Benefits: The benefits of this technology include improved navigation accuracy, better urban planning, and enhanced geographic data analysis.

Commercial Applications: This technology could be used in commercial mapping services, urban development projects, and geographic data analysis tools.

Questions about the technology: 1. How does this technology improve the accuracy of high-resolution maps? 2. What are the potential commercial uses of this advanced mapping technology?

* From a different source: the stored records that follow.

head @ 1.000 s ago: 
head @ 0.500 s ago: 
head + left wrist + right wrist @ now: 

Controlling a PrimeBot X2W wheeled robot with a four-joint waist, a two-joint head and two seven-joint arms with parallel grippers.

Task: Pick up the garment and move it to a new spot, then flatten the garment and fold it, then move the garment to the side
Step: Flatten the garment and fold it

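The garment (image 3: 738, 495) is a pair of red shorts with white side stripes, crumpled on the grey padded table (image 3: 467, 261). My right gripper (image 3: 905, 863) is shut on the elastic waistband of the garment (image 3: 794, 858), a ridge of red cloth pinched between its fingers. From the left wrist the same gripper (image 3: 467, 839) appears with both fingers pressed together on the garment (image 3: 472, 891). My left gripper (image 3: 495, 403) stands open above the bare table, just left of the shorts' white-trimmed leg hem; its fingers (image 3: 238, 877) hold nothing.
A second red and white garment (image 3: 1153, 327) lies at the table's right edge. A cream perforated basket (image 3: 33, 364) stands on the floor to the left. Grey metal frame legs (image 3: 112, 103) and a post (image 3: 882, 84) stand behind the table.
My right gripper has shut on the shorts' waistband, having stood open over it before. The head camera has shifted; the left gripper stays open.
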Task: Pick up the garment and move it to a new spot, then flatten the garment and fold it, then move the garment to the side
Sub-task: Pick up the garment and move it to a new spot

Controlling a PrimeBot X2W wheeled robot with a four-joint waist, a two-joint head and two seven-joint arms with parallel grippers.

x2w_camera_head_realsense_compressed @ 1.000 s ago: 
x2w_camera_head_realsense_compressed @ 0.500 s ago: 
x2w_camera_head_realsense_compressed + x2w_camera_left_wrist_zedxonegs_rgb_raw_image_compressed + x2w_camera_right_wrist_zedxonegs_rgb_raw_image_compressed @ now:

Original Abstract Submitted

a method includes receiving a navigation data set; generating a combined data set using a trained generative adversarial network; and generating a high resolution map that includes spatial data. a computing system includes: one or more processors, and one or more memories having stored thereon computer-executable instructions that, when executed, cause the computing system to: receive a navigation data set; generate a combined data set using a trained generative adversarial network; and generate a high resolution map that includes spatial data. a non-transitory computer-readable medium includes computer-executable instructions that, when executed, cause a computer to: receive a navigation data set; generate a combined data set using a trained generative adversarial network; and generate a high resolution map that includes spatial data.